When Someone Needs Care at Every Hour
There comes a point when a few hours of help a day is not enough. A parent who wanders at night, a recovery that needs watching, a memory that slips after dark. When your loved one needs someone covering at all times, Comfort Keepers can be there around the clock, in the home they already know, in their own neighborhood here in Cherry Hill.
Comfort Keepers has cared for seniors since 1998, and our Cherry Hill office has served Camden and Burlington County families since 2007. We are locally owned by Jim Winn, a Comfort Keepers owner since 2013.
What 24-hour care actually looks like
Around-the-clock care means a caregiver is awake and present at all times, including overnight. Because no one person can work 24 hours, this kind of care is covered in shifts. That means more than one caregiver across a week. We work hard to keep that group small, so your loved one sees familiar faces and not a parade of strangers. Familiar faces are part of good care.
A 24-hour plan usually fits a family when someone cannot be left alone safely, when nights are the hardest part, or right after a hospital stay when the next few weeks really matter.
24-hour care or live-in care?
Many families who call asking for 24-hour care are actually a better fit for live-in care, so it is worth knowing the difference before you decide.

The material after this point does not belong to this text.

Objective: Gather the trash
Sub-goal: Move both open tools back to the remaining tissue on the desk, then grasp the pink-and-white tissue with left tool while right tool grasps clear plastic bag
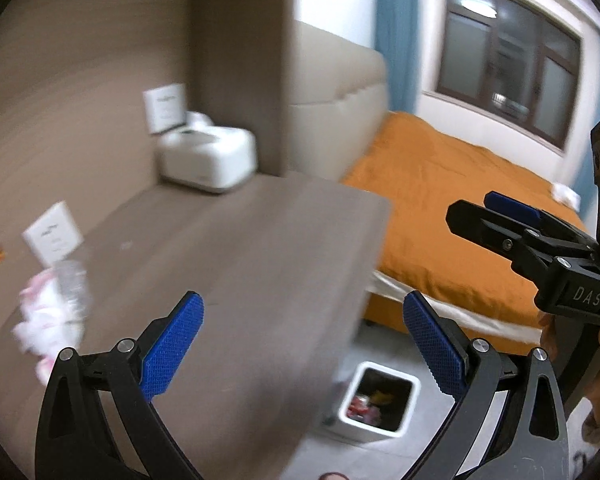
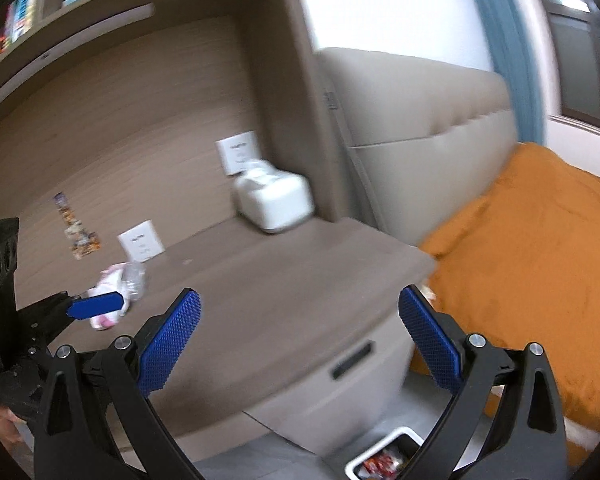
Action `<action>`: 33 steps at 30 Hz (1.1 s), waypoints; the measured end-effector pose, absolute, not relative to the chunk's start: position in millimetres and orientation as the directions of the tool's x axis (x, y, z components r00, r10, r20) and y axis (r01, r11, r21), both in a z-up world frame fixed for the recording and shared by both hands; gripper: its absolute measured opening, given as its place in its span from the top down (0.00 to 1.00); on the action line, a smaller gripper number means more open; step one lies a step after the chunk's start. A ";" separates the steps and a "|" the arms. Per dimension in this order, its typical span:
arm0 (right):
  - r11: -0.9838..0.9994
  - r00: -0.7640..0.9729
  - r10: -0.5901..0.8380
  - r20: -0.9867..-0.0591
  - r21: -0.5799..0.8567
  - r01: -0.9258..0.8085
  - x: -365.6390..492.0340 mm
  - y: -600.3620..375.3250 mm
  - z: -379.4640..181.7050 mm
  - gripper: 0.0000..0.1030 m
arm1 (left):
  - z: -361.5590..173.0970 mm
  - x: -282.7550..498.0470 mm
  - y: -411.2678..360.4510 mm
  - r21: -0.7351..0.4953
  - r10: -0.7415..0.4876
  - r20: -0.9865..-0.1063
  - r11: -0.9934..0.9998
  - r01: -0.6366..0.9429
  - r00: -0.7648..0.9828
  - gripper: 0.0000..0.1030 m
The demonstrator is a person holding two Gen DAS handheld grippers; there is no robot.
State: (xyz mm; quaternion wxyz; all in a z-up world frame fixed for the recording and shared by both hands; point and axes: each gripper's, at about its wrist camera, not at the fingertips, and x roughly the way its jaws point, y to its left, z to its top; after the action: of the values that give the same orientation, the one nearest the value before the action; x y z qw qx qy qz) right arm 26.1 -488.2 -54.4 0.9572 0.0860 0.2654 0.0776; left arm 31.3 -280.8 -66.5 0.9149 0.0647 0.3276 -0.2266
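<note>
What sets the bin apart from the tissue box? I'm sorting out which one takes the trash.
The bin stands on the floor, open-topped, with colourful wrappers inside; the tissue box sits on the desk, in its back corner, lidded, with tissue poking out. The bin is square, the tissue box oblong and rounded. Both are white.

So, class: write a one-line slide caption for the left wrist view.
Open left gripper above the bedside table, crumpled trash at left, bin below.
</note>
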 end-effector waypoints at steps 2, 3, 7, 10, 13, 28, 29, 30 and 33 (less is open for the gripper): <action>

Live-in care means one caregiver stays in the home for a stretch at a time, often weeks. They get breaks during the day and a required uninterrupted sleep period at night, and when they take their own time off we bring in a familiar backup until they return. The value is steadiness: the same person, week after week, who learns your loved one's every need.
24-hour care uses multiple shifts so someone is awake at every hour, which is the right call when your loved one needs hands-on help in the middle of the night. Live-in care costs much less than awake round-the-clock shifts. Compared with a nursing home, a live-in arrangement lands in a similar monthly range, and the difference is simply that your loved one stays home. We will walk you through which one fits on the phone.

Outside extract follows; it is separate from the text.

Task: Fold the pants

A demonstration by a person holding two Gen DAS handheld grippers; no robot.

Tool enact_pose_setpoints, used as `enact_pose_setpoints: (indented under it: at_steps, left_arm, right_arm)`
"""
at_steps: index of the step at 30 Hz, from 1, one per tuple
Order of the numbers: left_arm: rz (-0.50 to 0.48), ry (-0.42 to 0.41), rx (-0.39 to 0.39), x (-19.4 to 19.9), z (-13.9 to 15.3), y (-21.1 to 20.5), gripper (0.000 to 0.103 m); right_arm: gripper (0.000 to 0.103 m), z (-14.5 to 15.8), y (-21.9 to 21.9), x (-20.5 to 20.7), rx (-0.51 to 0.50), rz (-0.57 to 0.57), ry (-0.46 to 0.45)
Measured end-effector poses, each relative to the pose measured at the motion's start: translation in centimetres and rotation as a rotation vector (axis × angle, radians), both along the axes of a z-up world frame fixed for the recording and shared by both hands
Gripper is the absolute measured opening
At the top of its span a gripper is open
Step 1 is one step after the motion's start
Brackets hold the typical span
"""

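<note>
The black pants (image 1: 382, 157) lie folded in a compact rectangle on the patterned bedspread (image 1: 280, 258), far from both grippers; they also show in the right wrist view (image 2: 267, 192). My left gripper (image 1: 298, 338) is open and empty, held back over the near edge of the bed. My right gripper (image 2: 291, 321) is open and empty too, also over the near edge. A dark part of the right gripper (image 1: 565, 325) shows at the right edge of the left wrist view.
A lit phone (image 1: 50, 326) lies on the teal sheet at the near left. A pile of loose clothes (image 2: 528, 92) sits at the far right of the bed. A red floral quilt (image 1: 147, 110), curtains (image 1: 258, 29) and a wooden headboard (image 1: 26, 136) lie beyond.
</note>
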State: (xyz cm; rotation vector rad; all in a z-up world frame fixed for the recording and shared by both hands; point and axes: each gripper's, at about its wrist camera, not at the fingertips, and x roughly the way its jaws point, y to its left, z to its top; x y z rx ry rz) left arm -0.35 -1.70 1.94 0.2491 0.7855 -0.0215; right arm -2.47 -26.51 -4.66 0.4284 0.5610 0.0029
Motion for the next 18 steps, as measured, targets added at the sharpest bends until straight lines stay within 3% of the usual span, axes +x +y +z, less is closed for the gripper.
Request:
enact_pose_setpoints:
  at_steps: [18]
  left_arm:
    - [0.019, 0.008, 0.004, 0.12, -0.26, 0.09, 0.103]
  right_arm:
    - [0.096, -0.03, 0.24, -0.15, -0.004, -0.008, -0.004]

A nurse stands behind the plan
Before care starts, our seasoned Director of Nursing, Carol Feliciano, BSN, RN, comes to the home, sees how your loved one is really doing, and builds the written Plan of Care the caregivers follow. She keeps that plan current as needs change, with reviews along the way. Carol has more than 30 years of nursing experience and lives right here in the area.
Day to day, you are not left supervising anyone. A dedicated Client Care Coordinator, Charice Creecy, who goes by CC, coordinates the schedule and supervises the caregivers, so the responsibility never lands back on you. If a match is not right, tell us and we will change it. We do not always get the perfect fit on the very first visit, and we would rather you say so than settle.
How families get started
It starts with one phone call. Kyra, our intake coordinator, takes most first calls, listens to what is going on, and sends you a written preliminary care plan after that conversation, before you have committed to anything. If the situation calls for it, the nurse will come to the home next. There is no long-term contract, because this should not feel like a facility move. You can reach a real person at our office at (856) 857-6120.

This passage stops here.